**ABOUT THIS EXERCISE:** In the records below, begin at the line containing "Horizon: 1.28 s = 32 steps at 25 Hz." and end at the line containing "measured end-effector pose"; quote every line in that span exactly, including both boundary lines, and no others.

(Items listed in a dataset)
┄┄┄┄┄┄

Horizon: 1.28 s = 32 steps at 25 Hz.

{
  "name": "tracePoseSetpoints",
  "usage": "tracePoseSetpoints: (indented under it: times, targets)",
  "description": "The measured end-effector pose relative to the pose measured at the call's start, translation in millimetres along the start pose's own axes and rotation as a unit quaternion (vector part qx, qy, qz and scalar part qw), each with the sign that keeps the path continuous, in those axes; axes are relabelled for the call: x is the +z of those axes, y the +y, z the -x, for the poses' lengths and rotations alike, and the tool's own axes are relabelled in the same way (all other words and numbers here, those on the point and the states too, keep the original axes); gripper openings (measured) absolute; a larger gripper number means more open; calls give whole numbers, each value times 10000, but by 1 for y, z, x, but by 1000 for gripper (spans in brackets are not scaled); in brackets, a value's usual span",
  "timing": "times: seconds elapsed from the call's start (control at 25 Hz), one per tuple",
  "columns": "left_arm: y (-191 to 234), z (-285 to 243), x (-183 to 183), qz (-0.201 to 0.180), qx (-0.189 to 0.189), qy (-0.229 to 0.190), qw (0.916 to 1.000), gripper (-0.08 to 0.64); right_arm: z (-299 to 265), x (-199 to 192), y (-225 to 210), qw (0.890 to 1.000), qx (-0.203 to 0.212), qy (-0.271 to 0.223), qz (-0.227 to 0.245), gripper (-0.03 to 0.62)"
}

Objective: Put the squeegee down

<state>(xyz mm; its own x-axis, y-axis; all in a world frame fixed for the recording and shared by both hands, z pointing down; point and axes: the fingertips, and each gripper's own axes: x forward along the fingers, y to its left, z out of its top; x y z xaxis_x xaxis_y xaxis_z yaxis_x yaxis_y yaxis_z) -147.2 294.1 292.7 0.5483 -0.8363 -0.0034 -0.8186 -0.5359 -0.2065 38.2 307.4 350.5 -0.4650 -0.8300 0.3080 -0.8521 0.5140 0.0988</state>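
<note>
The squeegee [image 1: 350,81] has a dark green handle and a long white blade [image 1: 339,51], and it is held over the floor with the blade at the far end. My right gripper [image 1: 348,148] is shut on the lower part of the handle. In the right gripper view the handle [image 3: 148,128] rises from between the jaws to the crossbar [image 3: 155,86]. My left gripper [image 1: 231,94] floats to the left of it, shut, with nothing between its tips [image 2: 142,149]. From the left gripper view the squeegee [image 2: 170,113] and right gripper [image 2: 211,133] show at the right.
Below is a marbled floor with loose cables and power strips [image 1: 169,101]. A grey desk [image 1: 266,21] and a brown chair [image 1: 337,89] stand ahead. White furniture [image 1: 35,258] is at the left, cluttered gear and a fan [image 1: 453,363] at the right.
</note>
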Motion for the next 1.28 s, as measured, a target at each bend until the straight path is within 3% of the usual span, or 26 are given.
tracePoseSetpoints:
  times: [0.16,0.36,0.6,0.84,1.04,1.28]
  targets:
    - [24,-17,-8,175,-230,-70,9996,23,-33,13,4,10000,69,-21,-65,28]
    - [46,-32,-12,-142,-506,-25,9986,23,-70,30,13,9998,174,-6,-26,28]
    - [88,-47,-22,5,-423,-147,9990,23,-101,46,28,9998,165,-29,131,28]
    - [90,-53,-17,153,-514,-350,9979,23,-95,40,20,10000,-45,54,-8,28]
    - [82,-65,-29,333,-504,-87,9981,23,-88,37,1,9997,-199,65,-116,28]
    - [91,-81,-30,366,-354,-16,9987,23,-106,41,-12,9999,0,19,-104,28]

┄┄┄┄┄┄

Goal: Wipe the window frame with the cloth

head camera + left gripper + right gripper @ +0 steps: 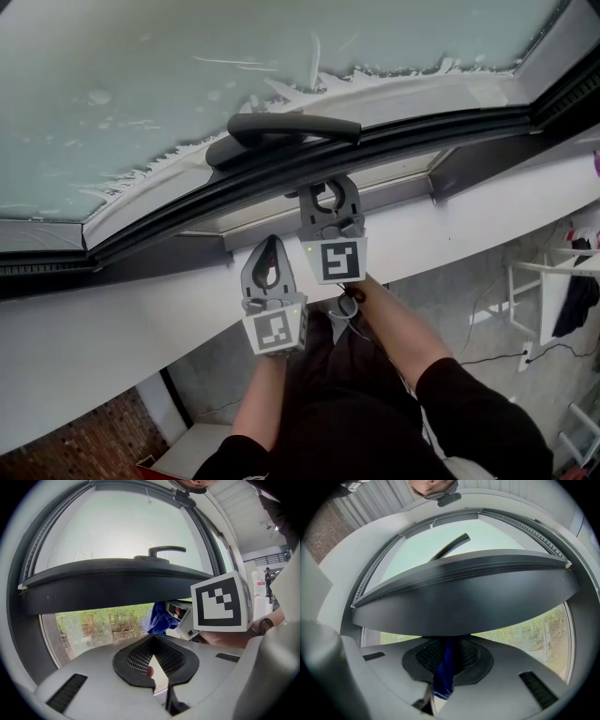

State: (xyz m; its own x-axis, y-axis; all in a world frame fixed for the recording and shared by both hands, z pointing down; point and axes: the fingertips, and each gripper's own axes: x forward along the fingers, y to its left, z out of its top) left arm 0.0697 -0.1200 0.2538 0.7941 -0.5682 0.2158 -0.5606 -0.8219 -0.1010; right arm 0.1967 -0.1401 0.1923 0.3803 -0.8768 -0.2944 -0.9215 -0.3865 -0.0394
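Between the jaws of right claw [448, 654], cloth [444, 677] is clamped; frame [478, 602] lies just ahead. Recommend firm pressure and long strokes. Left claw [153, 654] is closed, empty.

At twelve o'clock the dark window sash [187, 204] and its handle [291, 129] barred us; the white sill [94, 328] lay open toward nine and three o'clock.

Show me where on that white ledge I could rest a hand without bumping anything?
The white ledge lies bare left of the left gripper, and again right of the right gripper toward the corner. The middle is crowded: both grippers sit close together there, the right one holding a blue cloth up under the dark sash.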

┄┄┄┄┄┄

**COMPLETED EXERCISE:**
Horizon: 1.28 s = 32 steps at 25 Hz.

{
  "name": "tracePoseSetpoints",
  "usage": "tracePoseSetpoints: (indented under it: times, targets)",
  "description": "The measured end-effector pose relative to the pose measured at the call's start, translation in millimetres along the start pose's own axes and rotation as a unit quaternion (vector part qx, qy, qz and scalar part qw), each with the sign that keeps the path continuous, in those axes; axes are relabelled for the call: x is the +z of those axes, y the +y, z the -x, for the poses' lengths and rotations alike, and the tool's own axes are relabelled in the same way (all other words and numbers here, those on the point and the states too, keep the original axes); gripper openings (measured) absolute; a larger gripper number means more open; calls give whole numbers, each value times 10000, but by 1 for y, z, x, but by 1000 for gripper (spans in brackets are not scaled); in brackets, a value's usual span",

That completes the answer.